Yesterday Bruce Petrie (a graduate student studying the history of mathematics) and I were discussing Google Translate. While it is no substitute for a human translator, it is pretty good and getting better. In particular, it is perfect if you need a quick, approximate translation of a language that you do no know or don’t know well.

When I was writing Euler’s Gem I had to enlist the help of my friend Chris Francese (in our department of Classical Studies) to help me translate some of Euler’s original articles from Latin to English. While I enjoyed working with Chris very much, occasionally it would have been nice to be able to turn to Google Translate for a fast translation of some pivotal passage.

After my conversation with Bruce I took another look at Google Translate. I discovered, to my great surprise, that on September 30, 2010 Google translate added support for Latin! Google is famous for slapping “beta” on their web services. Well, Google Translate Latin does not even rise to the level of beta, and is instead tagged “alpha.” Let’s see how it does on the paragraph from Euler’s Introductio that I wrote about yesterday.

Here’s Euler’s original Latin:

Ponamus ergo Radium Circuli seu sinum totum esse=1, atque satis liquet Peripheriam hujus Circuli in numeris rationalibus exacte exprimi non posse, per approximationes autem inventa est Semicircumferentia hujus Circuli esse=3.1415926535897932384626433832795028841971693993
751058209749445923078164062862089986280348253421
170679821480865132823066470938446+, pro quo numero, brevitatis ergo, scribam $\pi$, ita ut sit $\pi$=Semicircumferentiae Circuli, cujus Radius=1, seu $\pi$ erit longitudo Arcus 180 graduum.
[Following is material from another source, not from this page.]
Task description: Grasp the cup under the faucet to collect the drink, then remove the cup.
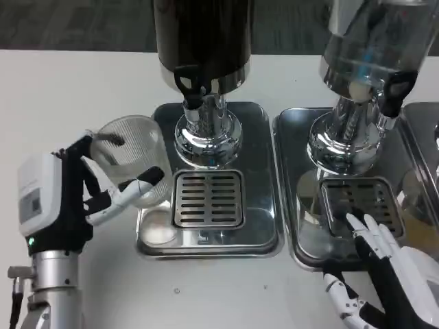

Here’s Dirk Struik’s translation (from A Source Book in Mathematics 1200–1800)

Let us therefore take the radius of the circle, or its sinus totus, =1. Then it is obvious that the circumference of this circle cannot be exactly expressed in rational numbers; but it has been found that the semicircumference is by approximation =3.1415926535897932384626433832795028841971693993
751058209749445923078164062862089986280348253421
170679821480865132823066470938446+ for which number I would write $\pi$, so that $\pi$ is the semicircumference of the circle of which the radius =1, or $\pi$ is the length of the arc of 180 degrees

And here’s Google translate’s Latin -> English translation:

Therefore, let us put the radius of the circle or the sine of the whole being equal to 1, and is quite clear of this circumference of a circle in the rational numbers can not be expressed exactly, but by an approximation of this was found with the semi of the circle to be = 3.1415926535897932384626433832795028841971693993
751058209749445923078164062862089986280348253421
170679821480865132823066470938446+, for which number it was, therefore, of brevity, I will write $\pi$, so that it may be $\pi$ = the semicircumference a circle, whose radius equal to 1, or $\pi$ the length of the bow of the 180 degrees.

Not a great translation, but definitely readable, which in many circumstances may be sufficient.